# Task item
Give the data again exactly as it appears.

Information shown: Begin

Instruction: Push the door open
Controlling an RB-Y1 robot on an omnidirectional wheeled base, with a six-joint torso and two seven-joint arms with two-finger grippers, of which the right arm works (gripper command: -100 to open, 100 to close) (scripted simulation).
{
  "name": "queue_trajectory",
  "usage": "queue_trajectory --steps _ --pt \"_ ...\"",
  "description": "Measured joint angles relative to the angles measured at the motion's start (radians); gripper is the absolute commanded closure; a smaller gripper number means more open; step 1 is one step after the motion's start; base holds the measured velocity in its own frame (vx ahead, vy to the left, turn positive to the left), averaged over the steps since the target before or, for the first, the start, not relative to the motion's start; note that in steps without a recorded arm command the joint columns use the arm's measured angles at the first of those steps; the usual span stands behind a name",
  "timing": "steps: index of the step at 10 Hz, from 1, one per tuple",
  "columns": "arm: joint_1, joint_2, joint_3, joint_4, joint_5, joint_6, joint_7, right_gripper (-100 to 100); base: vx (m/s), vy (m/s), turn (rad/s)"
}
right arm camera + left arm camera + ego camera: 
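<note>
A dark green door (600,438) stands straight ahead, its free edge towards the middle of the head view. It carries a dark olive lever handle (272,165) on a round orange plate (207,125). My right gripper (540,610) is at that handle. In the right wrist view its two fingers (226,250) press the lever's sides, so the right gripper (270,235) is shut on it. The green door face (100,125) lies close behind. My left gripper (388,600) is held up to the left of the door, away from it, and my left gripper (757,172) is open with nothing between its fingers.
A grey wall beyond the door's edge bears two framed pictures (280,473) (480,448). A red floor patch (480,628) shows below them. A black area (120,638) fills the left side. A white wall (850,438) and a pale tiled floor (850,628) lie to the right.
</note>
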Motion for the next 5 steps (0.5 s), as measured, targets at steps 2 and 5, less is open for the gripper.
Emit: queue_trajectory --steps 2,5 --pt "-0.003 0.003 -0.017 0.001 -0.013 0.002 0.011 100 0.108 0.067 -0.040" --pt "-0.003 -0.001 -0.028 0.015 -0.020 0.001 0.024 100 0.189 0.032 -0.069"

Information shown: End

# Answer to this task
Instruction: Push the door open
Controlling an RB-Y1 robot on an omnidirectional wheeled base, with a six-joint torso and two seven-joint arms with two-finger grippers, of which the right arm works (gripper command: -100 to open, 100 to close) (scripted simulation).
{
  "name": "queue_trajectory",
  "usage": "queue_trajectory --steps _ --pt \"_ ...\"",
  "description": "Measured joint angles relative to the angles measured at the motion's start (radians); gripper is the absolute commanded closure; a smaller gripper number means more open; step 1 is one step after the motion's start; base holds the measured velocity in its own frame (vx ahead, vy to the left, turn positive to the left), averaged over the steps since the target before or, for the first, the start, not relative to the motion's start; note that in steps without a recorded arm command the joint columns use the arm's measured angles at the first of those steps; the usual span stands behind a name",
  "timing": "steps: index of the step at 10 Hz, from 1, one per tuple",
  "columns": "arm: joint_1, joint_2, joint_3, joint_4, joint_5, joint_6, joint_7, right_gripper (-100 to 100); base: vx (m/s), vy (m/s), turn (rad/s)"
}
right arm camera + left arm camera + ego camera: 
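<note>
A dark green door (600,438) stands straight ahead, its free edge towards the middle of the head view. It carries a dark olive lever handle (272,165) on a round orange plate (207,125). My right gripper (540,610) is at that handle. In the right wrist view its two fingers (226,250) press the lever's sides, so the right gripper (270,235) is shut on it. The green door face (100,125) lies close behind. My left gripper (388,600) is held up to the left of the door, away from it, and my left gripper (757,172) is open with nothing between its fingers.
A grey wall beyond the door's edge bears two framed pictures (280,473) (480,448). A red floor patch (480,628) shows below them. A black area (120,638) fills the left side. A white wall (850,438) and a pale tiled floor (850,628) lie to the right.
</note>
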Motion for the next 5 steps (0.5 s), as measured, targets at steps 2 and 5, less is open for the gripper.
Emit: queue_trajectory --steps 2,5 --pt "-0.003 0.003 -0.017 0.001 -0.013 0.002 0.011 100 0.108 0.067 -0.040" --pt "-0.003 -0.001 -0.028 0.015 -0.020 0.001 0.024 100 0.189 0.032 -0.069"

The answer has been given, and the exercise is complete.